GOAL OF THE EXERCISE:
Only one stretch of the data below should be repeated: the lines from the line containing "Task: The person" through the line containing "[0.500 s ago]", inclusive, exactly as they are.

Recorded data
####

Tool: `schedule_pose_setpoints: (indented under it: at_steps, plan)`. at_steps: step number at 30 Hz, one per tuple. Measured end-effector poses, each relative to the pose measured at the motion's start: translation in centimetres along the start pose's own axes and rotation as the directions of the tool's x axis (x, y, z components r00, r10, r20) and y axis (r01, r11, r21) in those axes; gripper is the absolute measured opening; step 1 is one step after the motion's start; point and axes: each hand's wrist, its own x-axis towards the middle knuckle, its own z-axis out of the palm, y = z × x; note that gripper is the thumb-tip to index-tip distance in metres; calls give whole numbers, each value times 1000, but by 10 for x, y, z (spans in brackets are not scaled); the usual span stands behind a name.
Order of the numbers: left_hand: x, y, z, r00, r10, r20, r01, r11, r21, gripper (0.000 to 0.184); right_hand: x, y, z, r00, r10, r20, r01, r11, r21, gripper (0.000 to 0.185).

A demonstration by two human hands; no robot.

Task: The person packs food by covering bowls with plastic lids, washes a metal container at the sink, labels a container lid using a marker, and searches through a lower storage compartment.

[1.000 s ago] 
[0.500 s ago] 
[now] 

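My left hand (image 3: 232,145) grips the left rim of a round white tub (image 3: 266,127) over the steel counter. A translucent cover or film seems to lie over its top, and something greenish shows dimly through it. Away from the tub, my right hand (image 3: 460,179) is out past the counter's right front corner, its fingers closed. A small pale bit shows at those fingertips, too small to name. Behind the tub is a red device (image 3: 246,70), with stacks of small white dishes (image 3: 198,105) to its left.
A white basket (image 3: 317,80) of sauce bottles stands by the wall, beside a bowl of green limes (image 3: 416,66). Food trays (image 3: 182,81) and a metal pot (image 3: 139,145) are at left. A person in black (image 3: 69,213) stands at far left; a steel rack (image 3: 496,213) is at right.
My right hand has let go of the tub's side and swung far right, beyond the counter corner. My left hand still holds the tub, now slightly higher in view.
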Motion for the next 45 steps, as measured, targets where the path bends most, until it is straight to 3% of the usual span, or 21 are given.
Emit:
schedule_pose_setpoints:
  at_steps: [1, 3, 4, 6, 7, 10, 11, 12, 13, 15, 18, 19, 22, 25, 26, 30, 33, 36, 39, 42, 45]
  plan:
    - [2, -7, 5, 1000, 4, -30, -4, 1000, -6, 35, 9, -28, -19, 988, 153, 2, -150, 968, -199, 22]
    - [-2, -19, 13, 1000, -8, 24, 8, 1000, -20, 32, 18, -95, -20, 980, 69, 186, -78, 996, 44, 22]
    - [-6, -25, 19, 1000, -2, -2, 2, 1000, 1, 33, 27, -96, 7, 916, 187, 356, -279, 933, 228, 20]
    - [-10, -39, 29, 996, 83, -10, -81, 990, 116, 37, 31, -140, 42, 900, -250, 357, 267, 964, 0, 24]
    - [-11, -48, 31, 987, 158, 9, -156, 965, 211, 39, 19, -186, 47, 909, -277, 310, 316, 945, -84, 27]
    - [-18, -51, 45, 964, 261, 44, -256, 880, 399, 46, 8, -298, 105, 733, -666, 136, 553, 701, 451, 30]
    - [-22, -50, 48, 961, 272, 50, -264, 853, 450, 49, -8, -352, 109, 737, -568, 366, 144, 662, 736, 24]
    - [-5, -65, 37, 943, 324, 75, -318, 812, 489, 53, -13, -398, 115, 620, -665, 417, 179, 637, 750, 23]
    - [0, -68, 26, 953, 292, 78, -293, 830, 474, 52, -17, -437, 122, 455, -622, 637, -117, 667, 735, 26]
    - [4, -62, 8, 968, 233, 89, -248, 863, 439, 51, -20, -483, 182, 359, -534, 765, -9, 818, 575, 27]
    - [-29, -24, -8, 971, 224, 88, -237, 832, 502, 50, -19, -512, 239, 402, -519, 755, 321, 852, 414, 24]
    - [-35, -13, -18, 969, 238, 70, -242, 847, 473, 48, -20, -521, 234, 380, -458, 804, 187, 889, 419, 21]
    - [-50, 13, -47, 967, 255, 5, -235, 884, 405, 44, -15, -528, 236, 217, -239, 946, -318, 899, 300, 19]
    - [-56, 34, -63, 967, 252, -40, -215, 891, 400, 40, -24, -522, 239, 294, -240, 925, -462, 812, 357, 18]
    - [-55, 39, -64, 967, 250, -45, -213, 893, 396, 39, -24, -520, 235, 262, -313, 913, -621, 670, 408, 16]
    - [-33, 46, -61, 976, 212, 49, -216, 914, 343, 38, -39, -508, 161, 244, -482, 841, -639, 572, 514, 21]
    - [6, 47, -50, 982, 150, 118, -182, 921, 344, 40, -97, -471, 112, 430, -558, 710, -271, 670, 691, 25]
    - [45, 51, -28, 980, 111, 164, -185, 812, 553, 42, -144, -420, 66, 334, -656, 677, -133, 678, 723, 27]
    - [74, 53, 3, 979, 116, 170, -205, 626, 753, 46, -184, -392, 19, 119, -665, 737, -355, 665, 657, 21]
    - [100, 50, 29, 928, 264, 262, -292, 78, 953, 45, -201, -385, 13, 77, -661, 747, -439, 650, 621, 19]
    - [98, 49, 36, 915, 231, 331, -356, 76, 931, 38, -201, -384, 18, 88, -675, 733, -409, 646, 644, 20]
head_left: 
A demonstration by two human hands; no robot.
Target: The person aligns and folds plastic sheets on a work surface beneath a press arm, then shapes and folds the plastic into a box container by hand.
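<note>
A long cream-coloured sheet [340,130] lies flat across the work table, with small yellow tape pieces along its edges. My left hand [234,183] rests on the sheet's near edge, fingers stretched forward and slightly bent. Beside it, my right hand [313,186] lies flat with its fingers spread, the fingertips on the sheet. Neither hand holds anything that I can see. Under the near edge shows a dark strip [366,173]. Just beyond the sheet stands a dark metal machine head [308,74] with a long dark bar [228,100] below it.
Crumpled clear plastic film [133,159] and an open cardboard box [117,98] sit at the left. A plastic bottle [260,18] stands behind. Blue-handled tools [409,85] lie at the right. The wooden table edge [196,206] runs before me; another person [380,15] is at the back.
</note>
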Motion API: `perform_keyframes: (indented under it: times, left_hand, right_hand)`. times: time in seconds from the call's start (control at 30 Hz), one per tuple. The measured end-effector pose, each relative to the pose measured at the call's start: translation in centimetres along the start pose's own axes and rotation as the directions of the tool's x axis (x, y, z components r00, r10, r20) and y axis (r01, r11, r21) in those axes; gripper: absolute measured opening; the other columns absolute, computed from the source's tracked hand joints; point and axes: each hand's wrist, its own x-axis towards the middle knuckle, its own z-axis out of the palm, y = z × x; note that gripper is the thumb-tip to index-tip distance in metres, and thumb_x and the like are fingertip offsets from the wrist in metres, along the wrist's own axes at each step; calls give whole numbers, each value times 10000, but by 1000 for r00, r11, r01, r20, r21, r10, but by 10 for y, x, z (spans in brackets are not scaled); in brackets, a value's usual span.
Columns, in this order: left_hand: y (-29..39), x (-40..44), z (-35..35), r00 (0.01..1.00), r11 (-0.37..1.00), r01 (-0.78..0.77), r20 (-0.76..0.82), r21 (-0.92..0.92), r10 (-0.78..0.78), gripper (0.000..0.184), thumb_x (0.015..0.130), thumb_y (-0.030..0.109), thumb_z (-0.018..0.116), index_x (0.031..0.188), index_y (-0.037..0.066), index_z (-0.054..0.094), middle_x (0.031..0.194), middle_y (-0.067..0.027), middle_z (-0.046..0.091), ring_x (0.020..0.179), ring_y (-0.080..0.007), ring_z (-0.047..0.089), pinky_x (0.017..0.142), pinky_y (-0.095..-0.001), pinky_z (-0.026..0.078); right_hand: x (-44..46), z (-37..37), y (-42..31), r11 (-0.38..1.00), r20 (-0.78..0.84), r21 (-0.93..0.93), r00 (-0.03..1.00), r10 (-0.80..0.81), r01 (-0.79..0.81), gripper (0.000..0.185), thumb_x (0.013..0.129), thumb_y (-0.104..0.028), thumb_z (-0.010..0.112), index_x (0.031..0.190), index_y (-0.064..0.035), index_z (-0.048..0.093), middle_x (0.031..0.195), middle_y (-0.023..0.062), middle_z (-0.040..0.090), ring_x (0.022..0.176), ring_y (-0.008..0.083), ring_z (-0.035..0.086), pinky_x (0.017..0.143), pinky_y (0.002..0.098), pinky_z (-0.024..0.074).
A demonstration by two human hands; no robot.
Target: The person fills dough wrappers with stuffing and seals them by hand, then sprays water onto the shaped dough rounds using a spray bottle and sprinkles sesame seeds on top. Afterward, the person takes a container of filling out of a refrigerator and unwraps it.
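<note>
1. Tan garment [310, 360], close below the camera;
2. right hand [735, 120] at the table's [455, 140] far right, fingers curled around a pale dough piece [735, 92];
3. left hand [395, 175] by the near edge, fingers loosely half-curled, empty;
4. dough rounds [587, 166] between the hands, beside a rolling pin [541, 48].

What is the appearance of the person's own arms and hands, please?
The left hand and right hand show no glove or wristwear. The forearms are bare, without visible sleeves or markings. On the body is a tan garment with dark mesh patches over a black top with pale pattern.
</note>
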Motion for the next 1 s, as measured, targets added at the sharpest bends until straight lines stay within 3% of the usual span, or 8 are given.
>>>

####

RESPONSE TO THIS TASK:
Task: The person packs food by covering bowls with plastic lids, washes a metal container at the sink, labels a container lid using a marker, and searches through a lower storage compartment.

[1.000 s ago] 
[0.500 s ago] 

There is nothing further to this answer.